| HN Mirror

Y	Hacker News new \| ask \| show \| jobs

by aartav 1089 days ago

I've been doing this kind of thing for years with two notable differences:

1. I don't believe people actually hand type-in these values, so I'm not really concerned about the 'l' vs '1' issue. I do base 32 without `eiou` (vowels) to reduce the likelihood of words (profanity) sneaking in.

2. I add two base-32 characters as a checksum (salted of course). This is prevents having to go look at the datastore when the value is bogus either by accident or malice. I'm unsure why other implementations don't do this.

4 comments

sokoloff 1089 days ago

> base 32 without `eiou` (vowels) to reduce the likelihood of words (profanity) sneaking in.

We had “analrita” as an autogenerated password that resulted in a complaint many years ago. Might consider adding ‘a’ as an excluded letter.

michaelt 1089 days ago

Presumably base 32 means 26 letters + 10 digits - 4 banned letters

So adding an excluded letter is not easy.

sokoloff 1089 days ago

Why not use base-31 and (optionally) more characters? (Or go upper and lower or add a symbol if you had to stay with a fixed-size and base-32 for some reason)

chipsa 1089 days ago

Because Base32 is just bit shifting and then converting the 5 bits into a char, and vice versa.
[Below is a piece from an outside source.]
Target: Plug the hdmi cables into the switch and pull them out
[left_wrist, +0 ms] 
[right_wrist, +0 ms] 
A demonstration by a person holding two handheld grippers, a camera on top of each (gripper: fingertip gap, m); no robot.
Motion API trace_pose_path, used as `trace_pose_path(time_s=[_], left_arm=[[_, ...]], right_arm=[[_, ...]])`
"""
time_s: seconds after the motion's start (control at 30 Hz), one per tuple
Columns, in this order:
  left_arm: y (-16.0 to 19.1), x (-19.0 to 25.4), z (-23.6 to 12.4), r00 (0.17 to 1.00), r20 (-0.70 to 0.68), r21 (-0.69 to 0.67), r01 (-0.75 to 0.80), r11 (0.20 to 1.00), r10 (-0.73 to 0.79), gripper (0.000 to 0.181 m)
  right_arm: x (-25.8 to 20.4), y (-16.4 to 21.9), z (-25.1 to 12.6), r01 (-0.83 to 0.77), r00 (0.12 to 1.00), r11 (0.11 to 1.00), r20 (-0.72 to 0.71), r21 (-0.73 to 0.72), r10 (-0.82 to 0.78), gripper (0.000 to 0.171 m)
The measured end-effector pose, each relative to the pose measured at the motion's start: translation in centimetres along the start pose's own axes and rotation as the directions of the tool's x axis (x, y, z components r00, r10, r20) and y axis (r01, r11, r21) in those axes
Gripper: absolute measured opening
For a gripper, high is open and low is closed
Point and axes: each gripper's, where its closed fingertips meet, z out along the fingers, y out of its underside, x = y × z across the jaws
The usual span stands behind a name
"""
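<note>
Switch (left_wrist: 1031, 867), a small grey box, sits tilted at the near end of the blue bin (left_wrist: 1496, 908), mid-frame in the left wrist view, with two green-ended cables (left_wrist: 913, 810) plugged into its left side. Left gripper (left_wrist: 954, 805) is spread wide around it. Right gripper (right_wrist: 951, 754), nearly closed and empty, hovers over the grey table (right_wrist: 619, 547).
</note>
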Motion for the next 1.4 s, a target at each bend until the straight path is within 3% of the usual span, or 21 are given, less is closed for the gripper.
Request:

Doing Base31 requires base conversion.

manquer 1089 days ago

Wouldn’t that be excluded because i is already removed ?

jhgg 1089 days ago

I don't think they took offense to the "rita" part.

bombcar 1089 days ago

analratassart would probably be just as bad

EGreg 1089 days ago

ianal

spoiler 1089 days ago

I realise you posted this as a joke, but the first time I saw this, I was so confused. I thought the comment was starting with "I anal" before I read the rest of the post only to compute it means "I Am Not A Lawyer"

tlrobinson 1089 days ago

I agree with the addition of the checksum, however I’m curious:

> either by accident or malice

1. if you don’t believe people hand type these then how else will they accidentally enter an invalid? I suppose copy/paste errors, or if a page renders it as uppercase, though you should just normalize the case if it’s base 32.

2. How does a 2 byte (non-cryptographically secure) checksum help in the case of malice?

dloreto 1089 days ago

The checksum idea is interesting. I'm considering whether it makes sense to add it as part of the TypeID spec.

veec_cas_tant 1089 days ago

What value does the checksum provide? I think I'm missing something because I really don't see a benefit.

diroussel 1085 days ago

The benefit is that you can reject bad requests to an API more easily.

For one application I used a base 58 encoded value. Part of it was a truncated hmac, which I used like check digits. This meant I could validate IDs before hitting the DB. As an attacker or script kiddie could otherwise try a resource exhaustion attack.

So in the age of public internet faceing APIs and app urls, I think built in optional check digit support is a good idea.

veec_cas_tant 1085 days ago

I struggle to see how 10 bits of check data will help much. I guess if the extra bits aren’t persisted to storage it doesn’t hurt so why not?

diroussel 1084 days ago

Storage can get corrupted, columns can be truncated. For the applications I tend to touch correctness and the ability to detect errors and tamper are more important that a couple of bytes per row. But every application and domain is different.

bumbledraven 1089 days ago

Checksums facilitate error detection. For typed UUIDs, checksums help detect errors introduced by changing the prefix/type or changing a “digit”.

zrail 1089 days ago

I implemented number two as part of an encoding scheme a few months ago. I'm not sure how much it's saved in terms of database lookups but it's aesthetically pleasing to know it won't hit a more inscrutable error while trying to decode.